WORK TO BE COMPLETED: Note each line of the listing that contains the string "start", and copy it.

RECORDED INFORMATION:
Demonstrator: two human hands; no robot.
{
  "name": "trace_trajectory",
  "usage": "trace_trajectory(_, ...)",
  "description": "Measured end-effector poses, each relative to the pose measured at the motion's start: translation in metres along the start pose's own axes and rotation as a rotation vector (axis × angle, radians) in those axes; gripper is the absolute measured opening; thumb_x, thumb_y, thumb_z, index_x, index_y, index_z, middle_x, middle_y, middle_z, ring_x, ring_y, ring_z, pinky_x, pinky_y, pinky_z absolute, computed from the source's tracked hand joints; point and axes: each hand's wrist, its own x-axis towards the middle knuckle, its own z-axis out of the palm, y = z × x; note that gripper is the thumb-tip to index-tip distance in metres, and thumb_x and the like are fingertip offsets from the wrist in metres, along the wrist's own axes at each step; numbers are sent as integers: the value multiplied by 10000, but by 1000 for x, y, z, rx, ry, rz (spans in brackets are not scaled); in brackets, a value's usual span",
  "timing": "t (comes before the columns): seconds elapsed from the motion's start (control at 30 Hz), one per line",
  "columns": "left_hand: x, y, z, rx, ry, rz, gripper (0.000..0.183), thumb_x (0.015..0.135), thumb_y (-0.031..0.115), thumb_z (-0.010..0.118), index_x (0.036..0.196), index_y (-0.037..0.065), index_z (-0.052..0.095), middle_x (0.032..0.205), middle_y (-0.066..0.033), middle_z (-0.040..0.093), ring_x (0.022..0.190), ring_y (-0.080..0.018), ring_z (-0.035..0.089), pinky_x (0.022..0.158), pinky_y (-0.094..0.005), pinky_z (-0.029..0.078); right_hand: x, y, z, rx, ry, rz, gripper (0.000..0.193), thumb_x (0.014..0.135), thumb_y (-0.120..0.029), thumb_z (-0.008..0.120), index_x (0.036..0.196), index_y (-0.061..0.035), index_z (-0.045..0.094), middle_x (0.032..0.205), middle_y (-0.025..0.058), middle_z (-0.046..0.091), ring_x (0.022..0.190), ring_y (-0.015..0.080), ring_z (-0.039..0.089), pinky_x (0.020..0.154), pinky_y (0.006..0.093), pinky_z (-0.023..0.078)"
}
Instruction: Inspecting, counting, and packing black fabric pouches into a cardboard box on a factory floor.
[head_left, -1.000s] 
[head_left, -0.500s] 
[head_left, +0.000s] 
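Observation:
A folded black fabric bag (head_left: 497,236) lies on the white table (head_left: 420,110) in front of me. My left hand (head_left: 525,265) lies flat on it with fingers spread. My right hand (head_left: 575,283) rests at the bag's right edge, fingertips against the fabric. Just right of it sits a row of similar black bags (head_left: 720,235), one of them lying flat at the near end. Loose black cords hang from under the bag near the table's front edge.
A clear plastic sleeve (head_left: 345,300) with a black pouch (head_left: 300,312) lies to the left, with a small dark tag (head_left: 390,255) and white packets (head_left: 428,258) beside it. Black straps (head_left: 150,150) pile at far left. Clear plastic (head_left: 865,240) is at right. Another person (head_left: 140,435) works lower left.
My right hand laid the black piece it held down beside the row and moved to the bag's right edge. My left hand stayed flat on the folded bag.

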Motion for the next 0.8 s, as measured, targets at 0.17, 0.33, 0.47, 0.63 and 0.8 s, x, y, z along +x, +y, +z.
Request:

EXERCISE RESULT:
  "description": "Measured end-effector poses, each relative to the pose measured at the motion's start: translation in metres along the start pose's own axes and rotation as a rotation vector (axis × angle, radians) in those axes; gripper is the absolute measured opening; thumb_x, thumb_y, thumb_z, index_x, index_y, index_z, middle_x, middle_y, middle_z, ring_x, ring_y, ring_z, pinky_x, pinky_y, pinky_z absolute, computed from the source's tracked hand joints; point and axes: each hand's wrist, its own x-axis towards the middle knuckle, its own z-axis out of the palm, y = z × x; note that gripper is the thumb-tip to index-tip distance in metres, and thumb_x and the like are fingertip offsets from the wrist in metres, along the wrist's own axes at each step; numbers are sent as integers: the value multiplied by 10000, but by 1000 for x, y, z, rx, ry, rz (spans in brackets are not scaled); in brackets, a value's usual span",
  "timing": "t (comes before the columns): seconds elapsed from the motion's start (control at 30 Hz), one per line",

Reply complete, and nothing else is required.